82.3. The mere fact that relief is sought under a contract
which is not statutory, will not entitle the respondent State
in a case by itself to ward-off scrutiny of its action or
inaction under the contract, if the complaining party is able
to establish that the action/inaction is, per se, arbitrary.”
(emphasis supplied)
Exercise of writ jurisdiction in disputes at the stage
prior to the award of contract
57.2. An action under a writ will lie even at the stage
prior to the award of a contract by the State wherever such
award of contract is imbued with procedural impropriety,
arbitrariness, favouritism or without any application of
mind. In doing so, the courts may set aside the decision
which is found to be vitiated for the reasons stated above
but cannot substitute the same with its own decision. The
relevant observations read as under: (M.P. Power
Management case [M.P. Power Management Co.

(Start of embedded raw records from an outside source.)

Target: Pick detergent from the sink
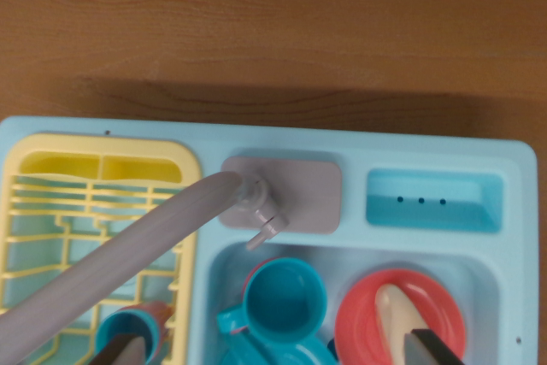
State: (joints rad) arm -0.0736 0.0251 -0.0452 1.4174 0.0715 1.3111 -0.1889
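Detergent is showing, as far as I can tell, only as a cream oblong piece lying on the red plate in the basin of the pale blue toy sink; whether it is a bottle is not clear. Just beside the plate, toward the wrist view's left, a teal cup is sitting. The gripper is hanging above the basin with its dark fingers spread wide, gripping nothing. A grey faucet is slanting across the yellow dish rack. A wooden table is bearing it all
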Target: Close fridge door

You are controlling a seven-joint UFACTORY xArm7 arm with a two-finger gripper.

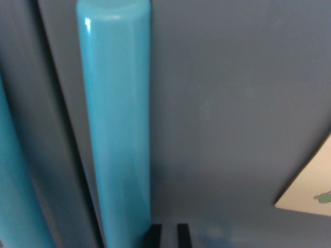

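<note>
Black jaws (168,235) poke in at the bottom edge, tips slightly apart, clamped on nothing. Just left of them a glossy teal handle (115,124) runs up the grey fridge door (227,113). Farther left, past a dark seam, a second teal handle (13,196) is cut off. Far right, a cream sticker (310,188) is partly out of frame.

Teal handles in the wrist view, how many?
2. One full-height teal handle left of centre on the grey door; a second teal handle cut off at the wrist view's left edge. More may lie outside the frame.
</note>
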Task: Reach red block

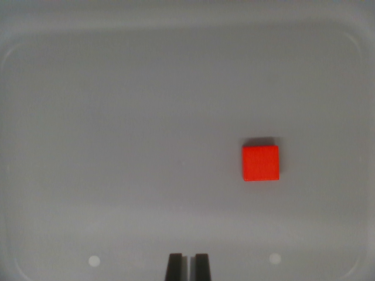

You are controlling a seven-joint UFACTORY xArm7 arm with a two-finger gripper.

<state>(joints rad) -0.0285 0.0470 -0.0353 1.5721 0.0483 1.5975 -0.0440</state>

Ltd. v. Sky Power Southeast Solar India (P) Ltd., (2023) 2
SCC 703] , SCC p. 764, para 82.4)
“82.4. An action will lie, undoubtedly, when the State
purports to award any largesse and, undoubtedly, this
relates to the stage prior to the contract being entered into
(see Ramana Dayaram Shetty [Ramana Dayaram
Shetty v. International Airport Authority of India, (1979) 3
SCC 489 : AIR 1979 SC 1628] ). This scrutiny, no doubt,
would be undertaken within the nature of the judicial
review, which has been declared in the decision inTata
Cellular v. Union of India [Tata Cellular v. Union of India,
(1994) 6 SCC 651] .”
(emphasis supplied)
Exercise of writ jurisdiction after the contract comes
into existence
57.3. This Court in M.P. Power Management case [M.P.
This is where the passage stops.